Aichi Prefecture Traffic Accident Data to Parquet Converter

Overview

This project contains a script to convert the Aichi Prefecture traffic accident data into Parquet format. The Parquet format offers significant performance advantages for analytical queries compared to other formats like CSV.

Data Source

The source data used is non-public and provided by the Aichi Prefectural Police. To use this script, set the environment variables DATA_DIR for the directory containing the source data and OUTPUT_DIR for the directory where the output data will be stored. If these environment variables are not set, the script will use internal and data directories by default, respectively.

How to Read the Data

After converting the source data to Parquet format, you can read the data using various tools and programming languages that support Parquet.

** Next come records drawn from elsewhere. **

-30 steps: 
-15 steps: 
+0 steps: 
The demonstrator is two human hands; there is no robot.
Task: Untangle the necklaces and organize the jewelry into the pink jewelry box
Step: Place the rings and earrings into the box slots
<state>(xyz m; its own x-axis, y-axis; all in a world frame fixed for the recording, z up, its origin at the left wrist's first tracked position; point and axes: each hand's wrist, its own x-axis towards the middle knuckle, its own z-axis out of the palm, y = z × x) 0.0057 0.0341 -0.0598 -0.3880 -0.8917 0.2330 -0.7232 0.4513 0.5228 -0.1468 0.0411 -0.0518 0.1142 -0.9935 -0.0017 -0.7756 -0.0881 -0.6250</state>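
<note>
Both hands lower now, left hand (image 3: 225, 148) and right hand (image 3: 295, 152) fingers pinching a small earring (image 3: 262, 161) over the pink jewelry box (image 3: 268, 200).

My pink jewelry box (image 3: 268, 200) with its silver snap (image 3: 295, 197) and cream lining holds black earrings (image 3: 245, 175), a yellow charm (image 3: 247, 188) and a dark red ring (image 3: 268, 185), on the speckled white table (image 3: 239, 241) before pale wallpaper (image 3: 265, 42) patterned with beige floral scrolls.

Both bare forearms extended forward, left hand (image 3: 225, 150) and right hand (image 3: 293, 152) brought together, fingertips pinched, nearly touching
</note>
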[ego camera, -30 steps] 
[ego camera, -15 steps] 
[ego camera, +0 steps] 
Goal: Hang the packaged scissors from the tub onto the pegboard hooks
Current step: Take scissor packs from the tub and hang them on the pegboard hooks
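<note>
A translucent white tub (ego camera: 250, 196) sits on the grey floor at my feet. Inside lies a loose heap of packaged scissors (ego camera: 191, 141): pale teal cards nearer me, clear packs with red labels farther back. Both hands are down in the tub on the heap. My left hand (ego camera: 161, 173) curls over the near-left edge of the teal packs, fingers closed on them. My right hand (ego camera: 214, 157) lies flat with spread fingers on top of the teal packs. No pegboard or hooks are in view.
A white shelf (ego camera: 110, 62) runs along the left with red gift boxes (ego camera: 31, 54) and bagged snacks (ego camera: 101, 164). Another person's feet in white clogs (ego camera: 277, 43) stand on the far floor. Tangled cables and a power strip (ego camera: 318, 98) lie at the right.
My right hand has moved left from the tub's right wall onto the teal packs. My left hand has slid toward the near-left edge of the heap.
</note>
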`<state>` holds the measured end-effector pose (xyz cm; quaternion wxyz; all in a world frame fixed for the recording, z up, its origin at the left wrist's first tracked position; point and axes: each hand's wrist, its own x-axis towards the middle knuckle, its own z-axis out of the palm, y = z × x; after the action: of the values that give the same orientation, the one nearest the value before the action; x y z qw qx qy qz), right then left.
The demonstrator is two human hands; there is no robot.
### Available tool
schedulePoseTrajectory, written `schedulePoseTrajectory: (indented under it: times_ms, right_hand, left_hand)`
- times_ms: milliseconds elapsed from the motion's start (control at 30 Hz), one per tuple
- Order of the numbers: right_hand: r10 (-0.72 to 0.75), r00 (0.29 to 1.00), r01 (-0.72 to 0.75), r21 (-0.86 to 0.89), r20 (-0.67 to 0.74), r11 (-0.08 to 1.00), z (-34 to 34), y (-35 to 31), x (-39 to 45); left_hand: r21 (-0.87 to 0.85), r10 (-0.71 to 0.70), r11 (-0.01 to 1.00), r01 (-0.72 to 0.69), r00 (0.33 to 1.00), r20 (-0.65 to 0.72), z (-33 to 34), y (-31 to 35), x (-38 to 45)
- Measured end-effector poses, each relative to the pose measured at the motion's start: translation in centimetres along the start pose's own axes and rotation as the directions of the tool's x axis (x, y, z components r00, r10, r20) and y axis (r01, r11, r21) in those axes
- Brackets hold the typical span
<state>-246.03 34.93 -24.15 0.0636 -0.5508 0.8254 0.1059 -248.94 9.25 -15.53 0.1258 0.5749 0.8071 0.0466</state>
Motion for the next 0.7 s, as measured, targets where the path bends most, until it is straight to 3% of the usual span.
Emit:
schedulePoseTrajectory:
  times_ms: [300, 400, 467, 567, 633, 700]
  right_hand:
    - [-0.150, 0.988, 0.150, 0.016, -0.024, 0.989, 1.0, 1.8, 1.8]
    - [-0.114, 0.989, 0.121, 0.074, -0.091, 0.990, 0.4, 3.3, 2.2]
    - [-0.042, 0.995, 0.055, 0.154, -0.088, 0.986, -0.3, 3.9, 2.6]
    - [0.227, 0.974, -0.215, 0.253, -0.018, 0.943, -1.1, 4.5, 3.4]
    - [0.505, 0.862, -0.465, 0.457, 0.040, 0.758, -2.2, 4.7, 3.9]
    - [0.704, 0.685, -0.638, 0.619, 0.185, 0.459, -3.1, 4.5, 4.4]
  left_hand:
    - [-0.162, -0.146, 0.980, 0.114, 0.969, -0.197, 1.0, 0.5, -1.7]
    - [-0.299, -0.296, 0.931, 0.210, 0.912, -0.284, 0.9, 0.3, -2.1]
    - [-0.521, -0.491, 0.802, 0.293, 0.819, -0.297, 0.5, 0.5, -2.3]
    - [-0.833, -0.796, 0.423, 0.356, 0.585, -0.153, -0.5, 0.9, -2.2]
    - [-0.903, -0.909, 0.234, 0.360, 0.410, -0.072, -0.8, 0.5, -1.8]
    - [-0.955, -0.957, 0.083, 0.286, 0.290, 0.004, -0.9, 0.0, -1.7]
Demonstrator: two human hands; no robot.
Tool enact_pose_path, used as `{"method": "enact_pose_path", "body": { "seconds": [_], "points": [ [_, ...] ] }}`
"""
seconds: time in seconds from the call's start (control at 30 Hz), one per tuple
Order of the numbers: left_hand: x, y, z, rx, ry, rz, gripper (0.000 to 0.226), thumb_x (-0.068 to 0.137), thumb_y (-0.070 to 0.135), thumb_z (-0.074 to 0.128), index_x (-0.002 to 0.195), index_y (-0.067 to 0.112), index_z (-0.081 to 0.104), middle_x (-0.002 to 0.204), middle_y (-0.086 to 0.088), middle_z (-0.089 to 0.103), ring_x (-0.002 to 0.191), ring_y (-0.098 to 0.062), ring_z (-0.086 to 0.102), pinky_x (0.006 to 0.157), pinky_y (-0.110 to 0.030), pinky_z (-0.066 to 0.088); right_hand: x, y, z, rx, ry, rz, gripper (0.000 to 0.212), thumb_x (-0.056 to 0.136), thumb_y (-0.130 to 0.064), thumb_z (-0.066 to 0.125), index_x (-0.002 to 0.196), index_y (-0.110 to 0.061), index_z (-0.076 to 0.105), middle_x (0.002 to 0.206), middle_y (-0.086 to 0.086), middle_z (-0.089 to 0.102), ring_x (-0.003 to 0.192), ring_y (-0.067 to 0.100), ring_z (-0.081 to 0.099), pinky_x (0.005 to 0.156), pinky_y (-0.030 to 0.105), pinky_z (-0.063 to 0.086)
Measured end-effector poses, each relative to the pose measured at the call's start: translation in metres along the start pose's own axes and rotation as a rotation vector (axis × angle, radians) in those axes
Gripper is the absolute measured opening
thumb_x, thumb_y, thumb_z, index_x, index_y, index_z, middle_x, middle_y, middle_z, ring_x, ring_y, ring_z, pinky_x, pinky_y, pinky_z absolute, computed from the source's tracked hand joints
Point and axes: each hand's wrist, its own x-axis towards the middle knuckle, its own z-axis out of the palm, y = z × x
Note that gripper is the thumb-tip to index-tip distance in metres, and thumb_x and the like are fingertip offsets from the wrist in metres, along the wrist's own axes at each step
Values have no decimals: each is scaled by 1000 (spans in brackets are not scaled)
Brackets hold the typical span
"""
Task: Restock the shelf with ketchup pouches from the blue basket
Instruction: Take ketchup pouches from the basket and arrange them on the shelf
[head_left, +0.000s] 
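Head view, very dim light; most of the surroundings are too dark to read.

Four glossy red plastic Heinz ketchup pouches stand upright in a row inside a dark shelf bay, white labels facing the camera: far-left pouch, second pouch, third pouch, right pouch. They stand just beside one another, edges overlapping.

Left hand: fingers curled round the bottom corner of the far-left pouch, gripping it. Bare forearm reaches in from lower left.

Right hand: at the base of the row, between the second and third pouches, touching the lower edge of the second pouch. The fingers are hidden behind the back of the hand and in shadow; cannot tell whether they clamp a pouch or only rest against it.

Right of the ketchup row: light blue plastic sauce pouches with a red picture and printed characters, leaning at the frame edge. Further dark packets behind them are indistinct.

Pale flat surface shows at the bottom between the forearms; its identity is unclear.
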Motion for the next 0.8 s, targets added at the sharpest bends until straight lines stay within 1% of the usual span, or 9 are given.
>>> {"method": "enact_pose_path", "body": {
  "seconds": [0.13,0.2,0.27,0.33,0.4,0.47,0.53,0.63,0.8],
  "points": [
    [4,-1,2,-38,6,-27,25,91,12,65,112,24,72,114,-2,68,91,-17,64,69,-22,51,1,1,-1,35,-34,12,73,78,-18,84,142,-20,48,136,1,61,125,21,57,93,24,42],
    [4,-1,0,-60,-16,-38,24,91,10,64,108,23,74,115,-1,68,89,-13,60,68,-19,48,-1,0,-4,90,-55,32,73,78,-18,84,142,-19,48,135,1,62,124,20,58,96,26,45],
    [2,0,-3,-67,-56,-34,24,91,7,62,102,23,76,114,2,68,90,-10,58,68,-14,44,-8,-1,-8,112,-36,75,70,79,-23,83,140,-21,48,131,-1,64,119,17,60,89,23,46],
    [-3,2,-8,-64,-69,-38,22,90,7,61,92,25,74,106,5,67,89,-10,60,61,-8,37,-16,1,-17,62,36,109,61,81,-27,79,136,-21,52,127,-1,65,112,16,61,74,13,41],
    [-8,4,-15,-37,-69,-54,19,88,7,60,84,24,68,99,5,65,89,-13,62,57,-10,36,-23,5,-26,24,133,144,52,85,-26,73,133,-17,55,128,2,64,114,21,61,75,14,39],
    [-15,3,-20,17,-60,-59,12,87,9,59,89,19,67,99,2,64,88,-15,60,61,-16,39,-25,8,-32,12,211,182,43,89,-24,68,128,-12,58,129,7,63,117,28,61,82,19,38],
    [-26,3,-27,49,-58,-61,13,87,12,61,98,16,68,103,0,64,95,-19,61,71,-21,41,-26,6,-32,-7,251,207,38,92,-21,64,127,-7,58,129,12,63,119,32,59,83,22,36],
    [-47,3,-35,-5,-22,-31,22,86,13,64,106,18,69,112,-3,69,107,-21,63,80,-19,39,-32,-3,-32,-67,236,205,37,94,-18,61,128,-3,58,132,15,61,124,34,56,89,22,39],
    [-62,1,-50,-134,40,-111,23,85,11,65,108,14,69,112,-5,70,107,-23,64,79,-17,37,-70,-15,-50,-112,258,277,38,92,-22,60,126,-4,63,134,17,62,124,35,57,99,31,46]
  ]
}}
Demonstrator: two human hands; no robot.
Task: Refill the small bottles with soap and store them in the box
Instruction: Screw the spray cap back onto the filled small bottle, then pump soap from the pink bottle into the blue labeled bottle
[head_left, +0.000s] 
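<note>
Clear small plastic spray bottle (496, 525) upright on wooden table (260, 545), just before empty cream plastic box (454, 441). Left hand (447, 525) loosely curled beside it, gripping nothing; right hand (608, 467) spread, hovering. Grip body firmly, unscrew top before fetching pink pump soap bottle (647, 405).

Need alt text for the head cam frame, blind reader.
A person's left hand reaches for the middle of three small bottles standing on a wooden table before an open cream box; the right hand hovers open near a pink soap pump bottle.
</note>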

Below are examples in R and Python:

R Example

library(arrow)
library(sf)

file_name <- "traffic-accidents-2021.parquet"
data_frame <- read_parquet(file_name)
traffic_accidents <- st_as_sf(
  data_frame,
  coords = c("longitude", "latitude"),
  crs    = 4326
)

Python Example

import pandas as pd
import geopandas as gpd

file_name = "traffic-accidents-2021.parquet"
data_frame = pd.read_parquet(file_name)
traffic_accidents = gpd.GeoDataFrame(
  data_frame,
  geometry=gpd.points_from_xy(data_frame.longitude, data_frame.latitude),
  crs="EPSG:4326"
)

Performance Comparison of CSV and Parquet Files

The benchmark compares read speed of CSV and Parquet files using dataset of traffic accidents recorded in 2021. The dataset, originally an Excel file (26,314 KB), was converted to CSV and Parquet formats for analysis.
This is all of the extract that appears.